▶ _Problem details_
Every entry needs to be written out again exactly, with its pictures removed.

▶ _Supplied data_
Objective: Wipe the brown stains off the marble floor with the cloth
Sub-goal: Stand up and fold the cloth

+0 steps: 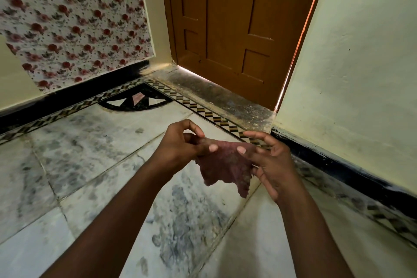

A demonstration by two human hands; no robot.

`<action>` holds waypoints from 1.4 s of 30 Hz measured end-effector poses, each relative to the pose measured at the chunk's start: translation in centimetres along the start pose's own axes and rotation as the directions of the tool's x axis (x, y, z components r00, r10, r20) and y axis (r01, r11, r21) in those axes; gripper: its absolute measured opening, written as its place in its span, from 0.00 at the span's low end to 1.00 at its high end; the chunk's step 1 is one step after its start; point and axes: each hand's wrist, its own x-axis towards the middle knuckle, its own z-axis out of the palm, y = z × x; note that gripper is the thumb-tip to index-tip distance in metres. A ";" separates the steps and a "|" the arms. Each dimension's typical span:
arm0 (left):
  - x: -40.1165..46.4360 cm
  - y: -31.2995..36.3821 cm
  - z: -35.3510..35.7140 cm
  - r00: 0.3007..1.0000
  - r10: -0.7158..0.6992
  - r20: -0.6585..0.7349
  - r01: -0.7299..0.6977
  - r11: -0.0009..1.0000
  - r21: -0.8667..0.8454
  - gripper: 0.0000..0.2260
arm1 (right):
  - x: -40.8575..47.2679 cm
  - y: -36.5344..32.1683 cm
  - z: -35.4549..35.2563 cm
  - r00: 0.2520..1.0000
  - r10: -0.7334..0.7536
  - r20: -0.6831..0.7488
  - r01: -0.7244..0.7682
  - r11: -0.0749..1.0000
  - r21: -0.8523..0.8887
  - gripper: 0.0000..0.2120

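Note:
A small ragged reddish-pink cloth (225, 165) hangs in the air between my two hands, above the marble floor (90, 165). My left hand (180, 142) pinches its upper left edge between thumb and fingers. My right hand (268, 160) pinches the upper right edge, its other fingers spread. The cloth's lower part droops free, clear of the floor. The white marble has grey mottling. A brownish dusty band (216, 95) lies on the floor along the door threshold.
A brown wooden door (234, 25) stands closed ahead, light showing along its right edge. A floral-papered wall (74, 22) is at left, a plain pale wall (361, 63) at right, both with black skirting. A patterned border strip (203, 110) and a black corner inlay (135, 101) edge the floor.

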 end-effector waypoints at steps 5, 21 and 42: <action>-0.6 0.7 0.1 0.997 0.067 0.041 -0.071 0.992 0.108 0.21 | 0.2 -1.5 0.4 0.992 -0.123 0.028 0.126 0.962 -0.243 0.22; 7.6 14.0 -4.5 0.972 0.206 -0.114 -0.149 0.914 0.378 0.15 | 9.2 -18.3 7.5 0.956 -0.249 0.157 0.286 0.651 -0.703 0.05; -13.6 71.4 -18.0 0.996 -0.035 0.087 0.035 0.999 0.001 0.21 | -12.3 -75.2 20.0 0.990 -0.139 -0.034 0.117 0.923 -0.367 0.03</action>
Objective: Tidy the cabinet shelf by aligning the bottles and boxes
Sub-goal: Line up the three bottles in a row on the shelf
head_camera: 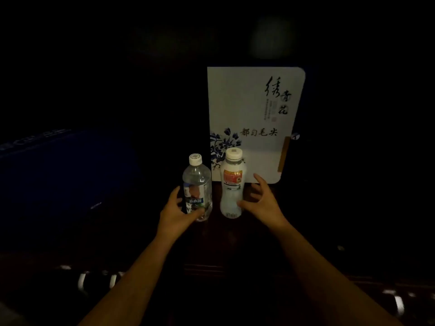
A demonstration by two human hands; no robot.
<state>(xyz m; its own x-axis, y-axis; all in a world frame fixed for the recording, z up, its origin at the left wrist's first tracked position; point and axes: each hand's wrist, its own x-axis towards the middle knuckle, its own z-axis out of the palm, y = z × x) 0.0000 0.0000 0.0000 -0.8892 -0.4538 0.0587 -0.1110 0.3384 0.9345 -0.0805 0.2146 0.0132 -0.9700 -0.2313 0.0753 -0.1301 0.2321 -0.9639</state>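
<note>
Two bottles stand upright side by side on a dark shelf. The clear water bottle [197, 184] with a white cap is on the left, and my left hand [175, 214] wraps around its lower part. The milky white bottle [231, 184] with a red label stands to its right. My right hand [263, 203] is beside it with fingers spread, the thumb touching its lower side. Behind the bottles a white box [254, 109] with blue flowers and black calligraphy stands upright.
The scene is very dark. A dark blue box [58, 175] lies at the left. The shelf's dark wooden front edge [207, 269] runs below the bottles, with carved shiny spots at the lower left and right.
</note>
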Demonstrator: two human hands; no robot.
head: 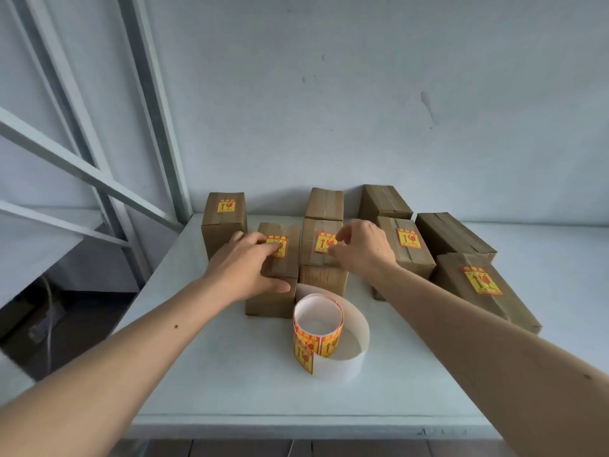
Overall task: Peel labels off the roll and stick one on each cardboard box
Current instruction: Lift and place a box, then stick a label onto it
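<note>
- White table (428,374) is the base for everything; pale wall (362,94) right behind it, grey metal frame (99,179) off its left edge.
- Eight cardboard boxes on the table, clustered at the back. Using the label roll as landmark:
- Far right of the roll: long box (487,291), label on top, tilted; plain box (454,235) behind it, no label seen.
- Right of the roll, behind the right forearm: box (405,249) with a label (409,238); plain box (384,201) behind that, near the wall.
- Straight behind the roll: centre box (321,255) with a label (324,242); plain box (324,202) further back.
- Just behind-left of the roll: near box (273,291), label (278,245) on top. Further back-left: upright box (224,222), labelled.
- Left hand (245,268) lies flat and spread on the near box, fingers on its label, thumb along the front edge. Grips nothing.
- Right hand (359,249) over the centre box, fingers curled loosely, tips at the right edge of that label. Can't tell if it's pinching or only pressing.
- Label roll (318,328) stands on edge at table centre, in front of the near and centre boxes, apart from both hands. Yellow-red labels face outward.
- White backing strip (357,338) loops loose round the roll's right side.
</note>
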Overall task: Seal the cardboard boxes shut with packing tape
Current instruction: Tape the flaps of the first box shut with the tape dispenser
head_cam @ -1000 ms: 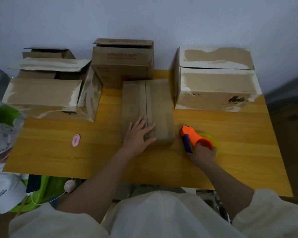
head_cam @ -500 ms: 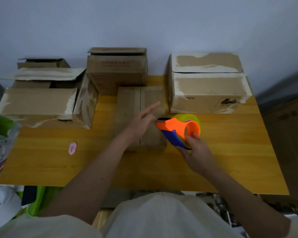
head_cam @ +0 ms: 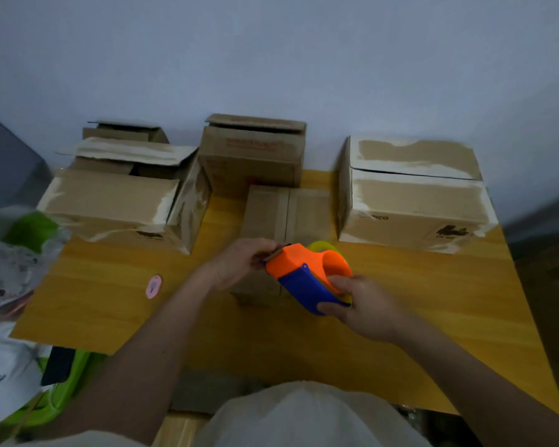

▶ _Result below_
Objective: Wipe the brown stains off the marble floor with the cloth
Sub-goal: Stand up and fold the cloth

+0 steps: 

A demonstration by two human hands; no robot.

`<action>` holds waypoints from 1.4 s of 30 Hz measured end-effector poses, each relative to the pose measured at the chunk's start: translation in centimetres along the start pose's own axes and rotation as the directions of the tool's x axis (x, y, z components r00, r10, r20) and y axis (r01, r11, r21) in those axes; gripper: its absolute measured opening, written as its place in its span, from 0.00 at the span's low end to 1.00 at its high end; the chunk's step 1 is one step after its start; point and axes: each hand's wrist, its own x-axis towards the middle knuckle, its own z-axis out of the palm, y = z × x; note that gripper is the thumb-tip to index-tip distance in metres. A ";" separates the steps and a "|" the arms. Each dimension's typical span:
arm0 (left):
  - x: -40.1165..46.4360 cm
  - y: -31.2995..36.3821 cm
  - z: -35.3510..35.7140 cm
  - r00: 0.3007..1.0000
  - r10: -0.7158..0.6992
  - r20: -0.6585..0.7349
  - r01: -0.7299..0.6977
  - r11: -0.0009..1.0000
  - r21: -0.8667..0.8454
  - gripper: 0.0000..0.2260
arm1 (right):
  - x: -40.8575..47.2679 cm
  - y: -36.5344..32.1683 cm
  - z: -35.4549..35.2563 cm
  - r00: 0.2520..1.0000
  - r10: -0.7334..0.7536
  - r20: -0.6831..0.7488
  - r01: -0.7244..0.7682
  - r11: -0.0749..1.0000
  - r21: -0.8523..0.8887
  - gripper: 0.0000..0.2120

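Note:
A small ragged reddish-pink cloth (225, 165) hangs in the air between my two hands, above the marble floor (90, 165). My left hand (180, 142) pinches its upper left edge between thumb and fingers. My right hand (268, 160) pinches the upper right edge, its other fingers spread. The cloth's lower part droops free, clear of the floor. The white marble has grey mottling. A brownish dusty band (216, 95) lies on the floor along the door threshold.
A brown wooden door (234, 25) stands closed ahead, light showing along its right edge. A floral-papered wall (74, 22) is at left, a plain pale wall (361, 63) at right, both with black skirting. A patterned border strip (203, 110) and a black corner inlay (135, 101) edge the floor.
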
 end-effector waypoints at steps 5, 21 and 42: <action>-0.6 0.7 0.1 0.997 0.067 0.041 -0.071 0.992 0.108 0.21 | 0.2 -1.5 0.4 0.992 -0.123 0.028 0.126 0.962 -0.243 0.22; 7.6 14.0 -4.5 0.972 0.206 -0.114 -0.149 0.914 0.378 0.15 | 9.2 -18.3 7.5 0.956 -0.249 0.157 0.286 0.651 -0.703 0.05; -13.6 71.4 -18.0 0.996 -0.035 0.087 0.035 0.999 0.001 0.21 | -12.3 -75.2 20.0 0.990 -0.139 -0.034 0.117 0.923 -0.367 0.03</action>
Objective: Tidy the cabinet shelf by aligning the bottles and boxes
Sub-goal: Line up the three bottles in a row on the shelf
head_camera: 
A demonstration by two human hands; no robot.
<state>(xyz m; its own x-axis, y-axis; all in a world frame fixed for the recording, z up, its origin at the left wrist's first tracked position; point and axes: each hand's wrist, its own x-axis towards the middle knuckle, its own z-axis out of the palm, y = z × x) 0.0000 0.0000 0.0000 -0.8892 -0.4538 0.0587 -0.1110 0.3384 0.9345 -0.0805 0.2146 0.0132 -0.9700 -0.2313 0.0753 -0.1301 0.2321 -0.9639</state>
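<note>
Two bottles stand upright side by side on a dark shelf. The clear water bottle [197, 184] with a white cap is on the left, and my left hand [175, 214] wraps around its lower part. The milky white bottle [231, 184] with a red label stands to its right. My right hand [263, 203] is beside it with fingers spread, the thumb touching its lower side. Behind the bottles a white box [254, 109] with blue flowers and black calligraphy stands upright.
The scene is very dark. A dark blue box [58, 175] lies at the left. The shelf's dark wooden front edge [207, 269] runs below the bottles, with carved shiny spots at the lower left and right.
</note>
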Demonstrator: two human hands; no robot.
head: 
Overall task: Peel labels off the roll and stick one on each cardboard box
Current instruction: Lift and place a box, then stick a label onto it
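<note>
- White table (428,374) is the base for everything; pale wall (362,94) right behind it, grey metal frame (99,179) off its left edge.
- Eight cardboard boxes on the table, clustered at the back. Using the label roll as landmark:
- Far right of the roll: long box (487,291), label on top, tilted; plain box (454,235) behind it, no label seen.
- Right of the roll, behind the right forearm: box (405,249) with a label (409,238); plain box (384,201) behind that, near the wall.
- Straight behind the roll: centre box (321,255) with a label (324,242); plain box (324,202) further back.
- Just behind-left of the roll: near box (273,291), label (278,245) on top. Further back-left: upright box (224,222), labelled.
- Left hand (245,268) lies flat and spread on the near box, fingers on its label, thumb along the front edge. Grips nothing.
- Right hand (359,249) over the centre box, fingers curled loosely, tips at the right edge of that label. Can't tell if it's pinching or only pressing.
- Label roll (318,328) stands on edge at table centre, in front of the near and centre boxes, apart from both hands. Yellow-red labels face outward.
- White backing strip (357,338) loops loose round the roll's right side.
</note>
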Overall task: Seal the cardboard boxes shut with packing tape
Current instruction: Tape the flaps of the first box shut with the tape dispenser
head_cam @ -1000 ms: 
head_cam @ -500 ms: 
head_cam @ +0 ms: 

This concludes the response to the exercise.